The design of a brain morphometric study depends on multiple factors that can be roughly categorized as follows: First, depending on whether ontogenetic, pathological or phylogenetic issues are targeted, the study can be designed as longitudinal, cross-sectional or comparative. Second, neuroimaging data can be acquired using different imaging modalities. Third, brain properties can be analyzed at different scales within the same data set (e.g. in regions of interest, the whole brain, cortical or subcortical structures). Fourth, the data can be subjected to different kinds of processing and analysis steps. Brain morphometry as a discipline is mainly concerned with the development of tools addressing this fourth point and integration with the previous ones.

Methodologies

With the exception of the usually slice-based histology of the brain, neuroimaging data are generally stored as matrices of voxels. The most popular morphometric method, thus, is known as Voxel-based morphometry (VBM; cf. Wright et al., 1995; Ashburner and Friston, 2000). Yet as an imaging voxel is not a biologically meaningful unit, other approaches have been developed that potentially bear a closer correspondence to biological structures (e.g. Brechbühler et al., 1995; Dale et al., 1999; Fischl et al., 1999): Deformation-based morphometry (DBM), surface-based morphometry (SBM) and tract-based morphometry (TBM). All four are usually performed based on Magnetic Resonance (MR) imaging data, with the former three commonly using T1-weighted pulse sequences, and TBM diffusion-weighted ones.

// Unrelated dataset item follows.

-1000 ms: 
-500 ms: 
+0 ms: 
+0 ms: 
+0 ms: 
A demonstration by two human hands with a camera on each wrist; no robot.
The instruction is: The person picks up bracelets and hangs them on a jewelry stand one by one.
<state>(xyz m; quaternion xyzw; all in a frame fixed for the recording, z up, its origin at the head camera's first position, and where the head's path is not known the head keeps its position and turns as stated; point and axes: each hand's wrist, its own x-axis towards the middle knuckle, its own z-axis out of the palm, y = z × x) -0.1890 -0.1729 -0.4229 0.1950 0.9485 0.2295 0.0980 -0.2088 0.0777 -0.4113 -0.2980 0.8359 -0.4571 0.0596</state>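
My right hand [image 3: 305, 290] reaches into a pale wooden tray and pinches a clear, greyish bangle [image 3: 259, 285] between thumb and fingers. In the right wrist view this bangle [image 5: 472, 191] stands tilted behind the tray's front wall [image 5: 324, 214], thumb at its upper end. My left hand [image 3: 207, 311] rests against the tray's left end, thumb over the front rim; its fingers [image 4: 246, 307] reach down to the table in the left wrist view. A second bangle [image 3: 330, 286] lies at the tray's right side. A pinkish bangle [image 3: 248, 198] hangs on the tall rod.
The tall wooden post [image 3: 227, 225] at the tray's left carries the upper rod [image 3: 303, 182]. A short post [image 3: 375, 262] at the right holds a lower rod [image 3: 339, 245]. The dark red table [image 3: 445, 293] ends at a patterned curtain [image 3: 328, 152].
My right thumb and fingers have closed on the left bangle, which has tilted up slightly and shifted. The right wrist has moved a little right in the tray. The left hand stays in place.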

T1-weighted MR-based brain morphometry

Voxel-based morphometry

Voxel-based methods have long been used in a variety of studies involving healthy controls (Lüders et al., 2004) and neuropsychiatric patients (Daniels et al., 2006; Etgen et al., 2006; Jatzko et al., 2006; Lasek et al., 2007, 2006; May and Gaser, 2006; Mühlau et al., 2006, 2007; Soriano-Mas et al., 2007).

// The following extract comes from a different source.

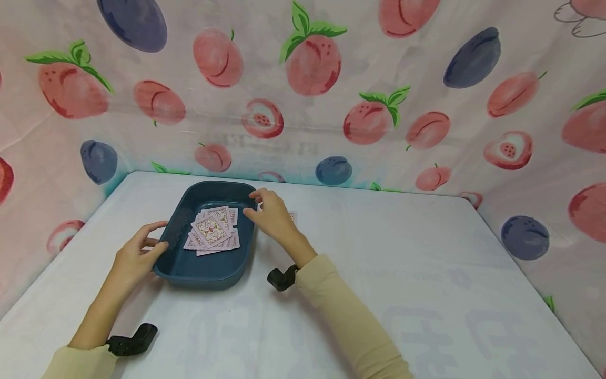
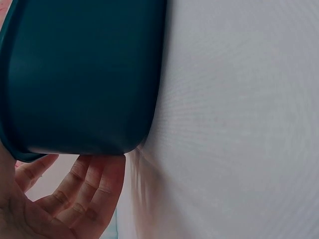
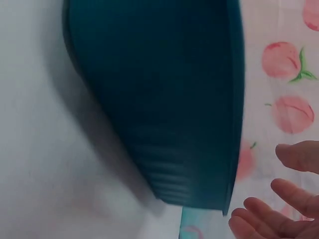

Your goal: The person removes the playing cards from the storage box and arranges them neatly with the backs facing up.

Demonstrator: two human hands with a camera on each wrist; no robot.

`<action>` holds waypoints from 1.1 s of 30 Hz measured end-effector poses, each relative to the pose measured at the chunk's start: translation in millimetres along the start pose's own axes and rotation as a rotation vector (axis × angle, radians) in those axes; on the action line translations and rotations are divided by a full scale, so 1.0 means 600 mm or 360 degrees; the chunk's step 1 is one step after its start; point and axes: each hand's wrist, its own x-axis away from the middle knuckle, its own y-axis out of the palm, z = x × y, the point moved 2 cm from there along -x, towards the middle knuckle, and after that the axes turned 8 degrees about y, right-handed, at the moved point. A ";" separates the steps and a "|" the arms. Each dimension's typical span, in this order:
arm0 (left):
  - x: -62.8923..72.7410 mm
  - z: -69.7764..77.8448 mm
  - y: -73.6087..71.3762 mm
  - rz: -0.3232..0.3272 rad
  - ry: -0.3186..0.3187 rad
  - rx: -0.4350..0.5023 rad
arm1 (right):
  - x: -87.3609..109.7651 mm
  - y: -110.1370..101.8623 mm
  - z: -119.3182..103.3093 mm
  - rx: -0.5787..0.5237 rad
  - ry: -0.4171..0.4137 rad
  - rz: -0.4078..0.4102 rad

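Observation:
A dark blue rectangular plastic basin (image 1: 215, 276) stands on the white-covered table, with a loose pile of patterned playing cards (image 1: 211, 231) lying on its bottom. At its left side, my left hand (image 1: 137, 255) holds the wall, the thumb at the rim and the fingertips (image 2: 113, 167) against the outside. My right hand (image 1: 274, 213) is by the far right rim, fingers spread and loosely bent. In the right wrist view its fingers (image 3: 264, 219) show a gap from the basin wall. Partly hidden behind that hand, another card (image 1: 293, 216) lies on the table.
A white cloth covers the table (image 1: 379, 273). Fruit-printed fabric (image 1: 303, 121) hangs behind it and along both sides. Black wrist-worn devices (image 1: 132, 341) sit at both sleeve cuffs.

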 end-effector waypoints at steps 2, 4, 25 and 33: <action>0.001 0.000 0.000 -0.0001 -0.0003 0.0001 | 0.002 0.008 -0.006 0.0007 -0.0034 -0.0017; 0.002 0.000 0.001 -0.0004 -0.0010 0.0005 | 0.003 0.016 -0.012 0.0022 -0.0059 -0.0029; 0.016 0.000 0.005 0.0003 -0.0020 0.0025 | 0.013 0.080 -0.037 0.0397 -0.0159 -0.0178; 0.017 0.001 0.005 0.0029 0.0019 0.0020 | 0.004 0.098 -0.051 0.0581 -0.0110 -0.0267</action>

Deformation-based morphometry

Gaser et al. (1999) developed the first voxel-based DBM approach and applied it to a large sample of schizophrenic patients and healthy controls. It was later extended and validated with conventional volumetric methods (Gaser et al., 2001).

Surface-based morphometry

Surface-based techniques (e.g. Makris et al., 2006) have been developed that allow, e.g., a three-dimensional analysis of local gyrification (Lüders et al., 2006b) and has been used successfully to document correlations between the gyrification pattern on the one hand and intelligence measures or gender on the other (Lüders et al., 2006b,a). Furthermore, the method was used to quantify regional differences in the gyrification patterns of patients with Williams syndrome, an inherited disorder (Gaser et al., 2006).

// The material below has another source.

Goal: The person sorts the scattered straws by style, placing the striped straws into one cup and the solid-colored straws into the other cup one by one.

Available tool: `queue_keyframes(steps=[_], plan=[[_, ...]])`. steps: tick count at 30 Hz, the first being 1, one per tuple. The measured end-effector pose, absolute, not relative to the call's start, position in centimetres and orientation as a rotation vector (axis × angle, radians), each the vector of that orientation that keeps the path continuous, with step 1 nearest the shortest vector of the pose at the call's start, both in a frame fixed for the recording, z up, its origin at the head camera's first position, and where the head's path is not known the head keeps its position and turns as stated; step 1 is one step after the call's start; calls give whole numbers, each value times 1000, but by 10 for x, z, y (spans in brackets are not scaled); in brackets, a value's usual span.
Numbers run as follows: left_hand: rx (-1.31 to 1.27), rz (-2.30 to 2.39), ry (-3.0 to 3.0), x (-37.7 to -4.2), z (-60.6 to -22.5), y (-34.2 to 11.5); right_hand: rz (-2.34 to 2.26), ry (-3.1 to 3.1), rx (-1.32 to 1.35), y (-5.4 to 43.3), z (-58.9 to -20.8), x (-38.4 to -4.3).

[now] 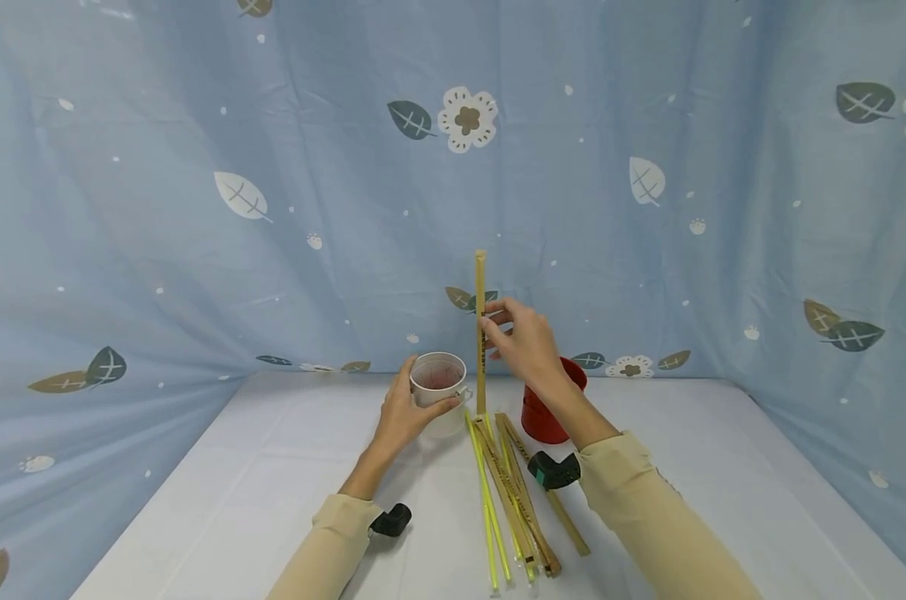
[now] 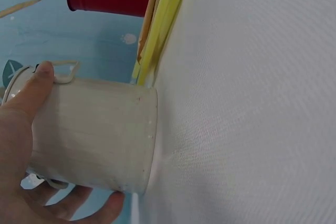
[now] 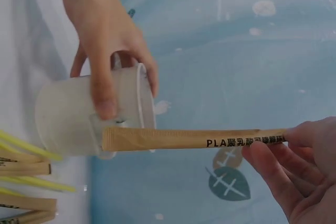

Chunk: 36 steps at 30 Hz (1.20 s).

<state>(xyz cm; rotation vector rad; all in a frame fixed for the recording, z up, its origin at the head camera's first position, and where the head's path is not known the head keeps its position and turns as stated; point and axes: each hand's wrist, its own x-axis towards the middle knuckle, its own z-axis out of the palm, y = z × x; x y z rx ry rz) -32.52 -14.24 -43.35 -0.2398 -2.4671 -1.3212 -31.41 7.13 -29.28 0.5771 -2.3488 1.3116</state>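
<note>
My left hand grips a white metal pail with small side handles, its thumb along the near side and its fingers round the far side. The pail stands upright on the white tabletop. Between the thumb and fingers of my right hand is a paper-wrapped straw, pinched and held upright beside the pail's right side. Dark printing marks its brown wrapper. In the head view, its lower end hangs just above the pile of straws. I see no straw inside the white pail's opening.
Several paper-wrapped straws and yellow straws lie in a loose pile in the middle of the table. A red pail stands behind my right forearm. Patterned blue cloth hangs at the back and sides.
</note>
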Motion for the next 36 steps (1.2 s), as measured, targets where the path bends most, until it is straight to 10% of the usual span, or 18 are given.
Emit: queue_keyframes(steps=[36], plan=[[-242, -1310, -2478, -325, -434, -142, 1331, -2180, 601, 38, -295, -331]])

Diffusion-weighted MR-based brain morphometry

Tract-based morphometry

Tract-based techniques are the latest offspring of this suite of MR-based morphological approaches. They determine the tract of nerve fibers within the brain by means of diffusion-tensor imaging or diffusion-spectrum imaging (e.g. Douaud et al., 2007 and O'Donnell et al., 2009).

Applications

Currently, most applications of brain morphometry have a clinical focus, i.e. they serve to diagnose and monitor neuropsychiatric disorders, in particular neurodevelopmental disorders (like schizophrenia) or neurodegenerative diseases (like Alzheimer), but brain development and aging as well as learning and brain evolution can also be studied this way.

Brain development

Learning

Aging

Brain disease

  • Schizophrenia: DeLisi, 2008
  • Alzheimer's disease:
  • Chorea Huntington: Mühlau et al., 2009

Brain evolution

Confounds

Given that the imaging modalities commonly employed for brain morphometric investigations are essentially of a molecular or even sub-atomic nature, a number of factors may interfere with derived quantification of brain structures. These include all of the parameters mentioned in "Applications" but also the state of hydration, hormonal status, medication and substance abuse.